[TASK TO COMPLETE]:
From the data, return each line holding the word "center".

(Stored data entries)
________________

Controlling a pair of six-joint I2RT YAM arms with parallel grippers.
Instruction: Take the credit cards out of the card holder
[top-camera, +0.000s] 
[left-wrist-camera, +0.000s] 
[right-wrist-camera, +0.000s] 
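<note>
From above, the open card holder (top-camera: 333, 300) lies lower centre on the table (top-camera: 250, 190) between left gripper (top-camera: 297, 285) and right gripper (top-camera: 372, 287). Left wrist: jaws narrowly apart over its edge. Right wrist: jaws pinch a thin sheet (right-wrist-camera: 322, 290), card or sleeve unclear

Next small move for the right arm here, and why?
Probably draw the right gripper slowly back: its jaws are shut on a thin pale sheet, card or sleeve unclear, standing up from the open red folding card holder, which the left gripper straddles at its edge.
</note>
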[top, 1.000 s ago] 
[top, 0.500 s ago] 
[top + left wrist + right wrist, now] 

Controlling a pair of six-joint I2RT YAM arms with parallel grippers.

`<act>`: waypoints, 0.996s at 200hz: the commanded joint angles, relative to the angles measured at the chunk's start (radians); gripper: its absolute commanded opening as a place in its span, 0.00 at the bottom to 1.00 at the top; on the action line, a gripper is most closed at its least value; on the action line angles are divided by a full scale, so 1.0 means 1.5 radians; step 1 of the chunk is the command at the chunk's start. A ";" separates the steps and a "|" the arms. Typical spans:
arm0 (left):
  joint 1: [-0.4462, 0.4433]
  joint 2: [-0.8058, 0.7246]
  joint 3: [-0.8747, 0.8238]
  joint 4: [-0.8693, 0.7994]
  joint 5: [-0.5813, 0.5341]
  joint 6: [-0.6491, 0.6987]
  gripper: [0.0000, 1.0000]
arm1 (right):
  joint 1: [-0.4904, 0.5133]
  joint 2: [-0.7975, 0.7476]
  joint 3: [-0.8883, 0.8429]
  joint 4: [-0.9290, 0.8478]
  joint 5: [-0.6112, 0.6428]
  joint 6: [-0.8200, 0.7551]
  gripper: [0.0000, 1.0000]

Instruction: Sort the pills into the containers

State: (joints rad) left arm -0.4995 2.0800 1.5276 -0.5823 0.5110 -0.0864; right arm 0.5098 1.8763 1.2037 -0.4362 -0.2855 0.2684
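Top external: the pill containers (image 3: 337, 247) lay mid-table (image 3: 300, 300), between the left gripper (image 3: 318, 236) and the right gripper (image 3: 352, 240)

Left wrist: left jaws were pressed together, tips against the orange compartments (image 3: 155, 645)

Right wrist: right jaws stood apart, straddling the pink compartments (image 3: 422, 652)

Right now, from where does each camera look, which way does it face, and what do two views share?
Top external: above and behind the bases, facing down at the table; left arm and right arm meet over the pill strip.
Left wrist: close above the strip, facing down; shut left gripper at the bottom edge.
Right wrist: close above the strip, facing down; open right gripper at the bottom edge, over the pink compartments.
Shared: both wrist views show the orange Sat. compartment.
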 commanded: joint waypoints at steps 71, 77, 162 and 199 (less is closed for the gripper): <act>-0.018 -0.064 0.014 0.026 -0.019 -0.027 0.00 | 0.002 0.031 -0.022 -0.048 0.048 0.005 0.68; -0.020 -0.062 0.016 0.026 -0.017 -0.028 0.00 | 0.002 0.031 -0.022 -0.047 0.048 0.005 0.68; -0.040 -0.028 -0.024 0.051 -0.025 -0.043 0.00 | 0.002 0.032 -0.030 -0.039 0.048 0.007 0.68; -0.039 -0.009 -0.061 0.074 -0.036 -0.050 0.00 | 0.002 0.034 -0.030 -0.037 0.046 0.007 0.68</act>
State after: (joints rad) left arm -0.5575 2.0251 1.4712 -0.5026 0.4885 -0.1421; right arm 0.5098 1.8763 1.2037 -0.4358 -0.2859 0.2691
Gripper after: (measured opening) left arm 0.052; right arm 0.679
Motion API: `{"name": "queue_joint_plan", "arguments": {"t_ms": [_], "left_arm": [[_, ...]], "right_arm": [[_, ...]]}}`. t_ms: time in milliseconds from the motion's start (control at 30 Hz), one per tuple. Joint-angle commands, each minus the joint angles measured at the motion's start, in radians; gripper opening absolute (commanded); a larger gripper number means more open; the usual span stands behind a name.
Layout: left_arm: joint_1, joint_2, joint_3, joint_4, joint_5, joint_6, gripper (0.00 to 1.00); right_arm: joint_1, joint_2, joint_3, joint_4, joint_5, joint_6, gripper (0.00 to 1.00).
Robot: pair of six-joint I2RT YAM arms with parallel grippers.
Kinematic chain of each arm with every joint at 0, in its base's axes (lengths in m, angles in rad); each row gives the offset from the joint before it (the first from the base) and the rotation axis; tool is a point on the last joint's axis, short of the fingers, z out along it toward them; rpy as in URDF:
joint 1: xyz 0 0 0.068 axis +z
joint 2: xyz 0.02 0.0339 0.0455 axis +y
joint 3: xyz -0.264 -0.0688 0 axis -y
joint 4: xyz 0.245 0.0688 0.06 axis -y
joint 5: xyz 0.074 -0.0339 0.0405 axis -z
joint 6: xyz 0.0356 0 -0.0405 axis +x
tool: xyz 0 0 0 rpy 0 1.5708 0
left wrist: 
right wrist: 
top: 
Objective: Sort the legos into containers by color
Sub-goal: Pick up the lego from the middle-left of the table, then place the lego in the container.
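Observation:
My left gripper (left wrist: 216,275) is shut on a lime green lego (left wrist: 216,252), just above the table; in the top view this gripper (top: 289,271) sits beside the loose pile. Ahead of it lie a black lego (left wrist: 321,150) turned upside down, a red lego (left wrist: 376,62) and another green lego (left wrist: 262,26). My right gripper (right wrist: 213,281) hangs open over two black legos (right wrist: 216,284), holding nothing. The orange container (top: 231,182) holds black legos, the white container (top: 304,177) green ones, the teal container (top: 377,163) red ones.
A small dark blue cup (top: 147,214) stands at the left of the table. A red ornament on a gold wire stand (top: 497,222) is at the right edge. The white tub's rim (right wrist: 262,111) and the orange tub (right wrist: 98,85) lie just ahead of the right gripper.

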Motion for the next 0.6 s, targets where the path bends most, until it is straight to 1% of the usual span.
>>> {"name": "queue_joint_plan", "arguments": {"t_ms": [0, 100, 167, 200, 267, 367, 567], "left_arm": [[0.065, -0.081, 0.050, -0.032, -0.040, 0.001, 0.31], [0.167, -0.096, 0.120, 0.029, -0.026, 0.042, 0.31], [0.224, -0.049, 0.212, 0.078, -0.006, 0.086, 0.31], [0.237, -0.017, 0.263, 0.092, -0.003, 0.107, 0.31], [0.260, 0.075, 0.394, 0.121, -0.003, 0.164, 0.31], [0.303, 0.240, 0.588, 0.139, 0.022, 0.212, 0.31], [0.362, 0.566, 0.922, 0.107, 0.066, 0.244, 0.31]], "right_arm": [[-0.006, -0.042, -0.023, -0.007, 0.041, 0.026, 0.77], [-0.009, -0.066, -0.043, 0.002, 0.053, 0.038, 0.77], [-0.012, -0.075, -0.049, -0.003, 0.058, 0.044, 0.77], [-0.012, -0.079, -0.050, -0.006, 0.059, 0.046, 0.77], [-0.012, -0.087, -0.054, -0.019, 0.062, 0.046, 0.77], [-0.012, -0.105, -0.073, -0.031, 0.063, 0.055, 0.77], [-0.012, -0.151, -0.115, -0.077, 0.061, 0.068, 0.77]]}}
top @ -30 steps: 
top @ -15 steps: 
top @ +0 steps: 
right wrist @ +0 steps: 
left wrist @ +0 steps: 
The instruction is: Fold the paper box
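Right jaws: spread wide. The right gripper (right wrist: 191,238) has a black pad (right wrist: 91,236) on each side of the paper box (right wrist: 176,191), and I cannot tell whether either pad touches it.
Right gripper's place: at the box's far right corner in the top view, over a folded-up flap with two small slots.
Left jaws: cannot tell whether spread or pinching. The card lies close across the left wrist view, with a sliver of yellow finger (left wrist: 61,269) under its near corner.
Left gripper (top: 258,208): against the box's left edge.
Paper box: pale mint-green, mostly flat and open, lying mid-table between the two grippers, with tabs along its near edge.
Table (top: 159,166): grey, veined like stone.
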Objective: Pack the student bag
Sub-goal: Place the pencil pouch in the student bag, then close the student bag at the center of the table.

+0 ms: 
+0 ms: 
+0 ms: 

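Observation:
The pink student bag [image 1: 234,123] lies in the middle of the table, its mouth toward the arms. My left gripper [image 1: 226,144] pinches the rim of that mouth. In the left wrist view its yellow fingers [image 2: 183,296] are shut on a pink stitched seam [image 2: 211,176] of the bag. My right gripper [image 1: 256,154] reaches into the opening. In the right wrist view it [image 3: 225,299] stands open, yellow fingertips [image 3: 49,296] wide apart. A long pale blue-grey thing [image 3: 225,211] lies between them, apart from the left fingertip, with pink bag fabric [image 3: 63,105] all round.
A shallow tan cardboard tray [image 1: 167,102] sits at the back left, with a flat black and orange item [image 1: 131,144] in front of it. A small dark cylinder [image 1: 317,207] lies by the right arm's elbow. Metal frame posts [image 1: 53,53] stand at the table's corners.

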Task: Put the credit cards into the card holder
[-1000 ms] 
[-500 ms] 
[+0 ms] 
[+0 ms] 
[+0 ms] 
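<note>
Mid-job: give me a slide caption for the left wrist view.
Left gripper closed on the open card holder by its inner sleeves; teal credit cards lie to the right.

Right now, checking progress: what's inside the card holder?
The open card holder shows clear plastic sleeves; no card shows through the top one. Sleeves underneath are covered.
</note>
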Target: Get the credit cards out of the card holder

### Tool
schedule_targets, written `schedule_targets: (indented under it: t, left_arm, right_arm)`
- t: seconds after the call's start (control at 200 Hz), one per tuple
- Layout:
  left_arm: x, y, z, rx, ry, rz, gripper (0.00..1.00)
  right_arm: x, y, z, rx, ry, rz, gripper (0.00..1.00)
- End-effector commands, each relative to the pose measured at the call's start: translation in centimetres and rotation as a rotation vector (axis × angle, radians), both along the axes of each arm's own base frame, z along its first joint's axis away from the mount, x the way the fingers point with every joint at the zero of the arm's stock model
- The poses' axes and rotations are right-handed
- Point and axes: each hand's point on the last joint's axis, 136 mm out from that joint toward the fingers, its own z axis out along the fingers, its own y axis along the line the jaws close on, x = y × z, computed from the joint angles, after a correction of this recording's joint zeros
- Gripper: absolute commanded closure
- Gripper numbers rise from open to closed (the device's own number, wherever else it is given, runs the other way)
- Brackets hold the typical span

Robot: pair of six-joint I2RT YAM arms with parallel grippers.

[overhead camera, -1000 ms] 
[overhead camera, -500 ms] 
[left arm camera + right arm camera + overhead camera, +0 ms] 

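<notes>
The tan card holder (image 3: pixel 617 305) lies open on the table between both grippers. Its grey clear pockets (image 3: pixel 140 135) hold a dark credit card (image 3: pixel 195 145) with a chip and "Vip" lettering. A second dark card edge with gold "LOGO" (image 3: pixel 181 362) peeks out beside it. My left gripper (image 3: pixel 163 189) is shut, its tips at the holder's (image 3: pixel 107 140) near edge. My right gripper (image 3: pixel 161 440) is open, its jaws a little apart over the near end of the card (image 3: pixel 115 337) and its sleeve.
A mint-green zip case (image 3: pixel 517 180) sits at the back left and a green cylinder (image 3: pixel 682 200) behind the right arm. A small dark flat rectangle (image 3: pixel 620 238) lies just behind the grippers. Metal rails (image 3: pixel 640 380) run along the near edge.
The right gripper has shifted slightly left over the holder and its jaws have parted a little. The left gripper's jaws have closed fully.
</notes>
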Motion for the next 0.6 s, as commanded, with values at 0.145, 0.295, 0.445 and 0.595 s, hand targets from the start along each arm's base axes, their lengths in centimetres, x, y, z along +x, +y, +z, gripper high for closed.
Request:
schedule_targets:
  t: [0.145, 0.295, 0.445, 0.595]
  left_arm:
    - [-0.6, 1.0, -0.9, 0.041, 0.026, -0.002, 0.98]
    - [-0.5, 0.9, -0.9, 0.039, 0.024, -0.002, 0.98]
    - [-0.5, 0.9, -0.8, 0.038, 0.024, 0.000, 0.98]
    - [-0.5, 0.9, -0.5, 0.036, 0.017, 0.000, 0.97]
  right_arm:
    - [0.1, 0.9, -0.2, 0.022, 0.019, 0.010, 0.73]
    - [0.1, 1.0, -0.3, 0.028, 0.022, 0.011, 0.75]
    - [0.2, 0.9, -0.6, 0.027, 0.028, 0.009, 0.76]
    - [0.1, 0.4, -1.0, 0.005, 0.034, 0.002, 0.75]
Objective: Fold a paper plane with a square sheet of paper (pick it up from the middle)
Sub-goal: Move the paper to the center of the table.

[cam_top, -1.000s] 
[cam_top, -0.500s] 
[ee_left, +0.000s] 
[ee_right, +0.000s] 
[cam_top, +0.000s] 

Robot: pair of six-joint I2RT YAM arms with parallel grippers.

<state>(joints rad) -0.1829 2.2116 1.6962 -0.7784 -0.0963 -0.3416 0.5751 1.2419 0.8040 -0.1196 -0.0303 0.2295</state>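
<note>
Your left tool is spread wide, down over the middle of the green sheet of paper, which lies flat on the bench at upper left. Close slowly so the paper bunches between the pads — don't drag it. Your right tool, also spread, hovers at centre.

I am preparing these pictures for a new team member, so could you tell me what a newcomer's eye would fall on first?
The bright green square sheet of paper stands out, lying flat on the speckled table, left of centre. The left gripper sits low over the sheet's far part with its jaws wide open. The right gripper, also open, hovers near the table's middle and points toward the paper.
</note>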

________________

[OUTPUT OF THE TASK]:
Sub-goal: Place the pencil pouch in the student bag, then close the student bag at the center of the table.
Sub-goal: Move the paper to the center of the table.

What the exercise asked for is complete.